THE COLLEGES : Tom Lewis Is at Home in Malibu : He’s Feeling Good, Scoring a Lot for Pepperdine’s Team
So the question remains.
Happy?
Has Tom Lewis, that ramblin’ man with jump shot in hand, found tranquility, oneness and a team with a shot at the NCAA tournament in the hills of Malibu?.
Lewis seems to think so.
“This is the best, the most relaxed I’ve ever felt at the beginning of a season,” Lewis said, having just scored 23 points to help Pepperdine to a 91-89 nonconference victory over UC Irvine Tuesday in Firestone Fieldhouse.
Yet, the fact remains that on a basketball court, Tom Lewis looks like a tortured man.
Before a game he fidgets with cups and towels, drawing deep breaths and shooting quick side glances up into the crowd, as if to look for some sinister force.
It’s up there.
“Where to next, Tom?”
“Don’t worry if you miss a shot Tom, you can always transfer.”
The barbs refer to Lewis’ odd trek from USC, to orally commiting to UC Irvine, to ending up in a Pepperdine uniform.
“I’ve tuned that stuff out since I was in high school,” he said. “I’ve never heard it. Maybe it’s because I play the stereo in my car too loud.”
Maybe it’s because he’s heard the same things for so long.
When he was at Mater Dei High School, starting on the varsity as a sophomore, people seemed more concerned with his transfer from Capistrano Valley after his freshman year than his talent.
When Lewis was a senior, on his way to leading Mater Dei to a second 5-A championship and earning 5-A player of the year honors, the talk about him never seemed to be what he was doing but where, what college, was he going to?
“It’s too bad that with all the attention Tom gets, people don’t notice what a good basketball player he is,” said Gary McKnight, Mater Dei coach, during Lewis’ senior season. “You know, he’s a lot of fun to watch.
But is it a lot of fun to be him?
When he’s playing his facial expression remains frozen in that unseemly cross of a man about to cry and sneeze at the same time.
After two games with Pepperdine, Lewis is averaging 24.5 points a game.
“He’s playing awfully hard for me,” said Jim Harrick, Pepperdine coach. “We’re looking to get him to make a few triple doubles.
Lewis wasn’t that far off Tuesday, getting six rebounds and five assists.
Harrick said he still wants to work on Lewis’ defense.

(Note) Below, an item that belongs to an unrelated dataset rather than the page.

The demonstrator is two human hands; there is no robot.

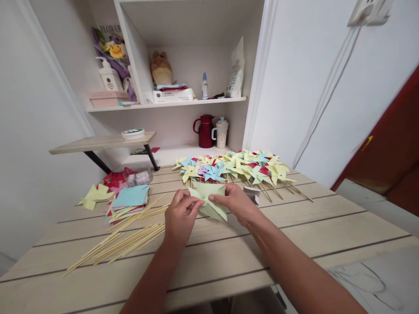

But scoring points has always seemed to come easily to Lewis.
As a freshman at USC, he averaged 17.6 points a game, tops among the nation’s freshmen.
He left USC after Coach Stan Morrison was fired, and said he was going to UC Irvine.
Said is the operative word, because a few weeks later he had signed to play at Pepperdine.
He redshirted last season, and has started very well this season for the Waves (2-0).
And here, he has told one and all, is where he intends to stand for the next three seasons.
Pepperdine, with a clear view of the Pacific and a clear shot at the NCAA tournament, is for Lewis.
“Getting to the NCAA playoffs is my No. 1 goal,” he said. “It’s why I came here.”
And why, he has told people, he decided not to go to UC Irvine.
“I’ve talked to him several times since he got to Pepperdine,” McKnight said. “He seems a lot more relaxed now. Kind of at peace with himself. Like he’s found a home.”
And, as everyone knows, that’s worth a lot.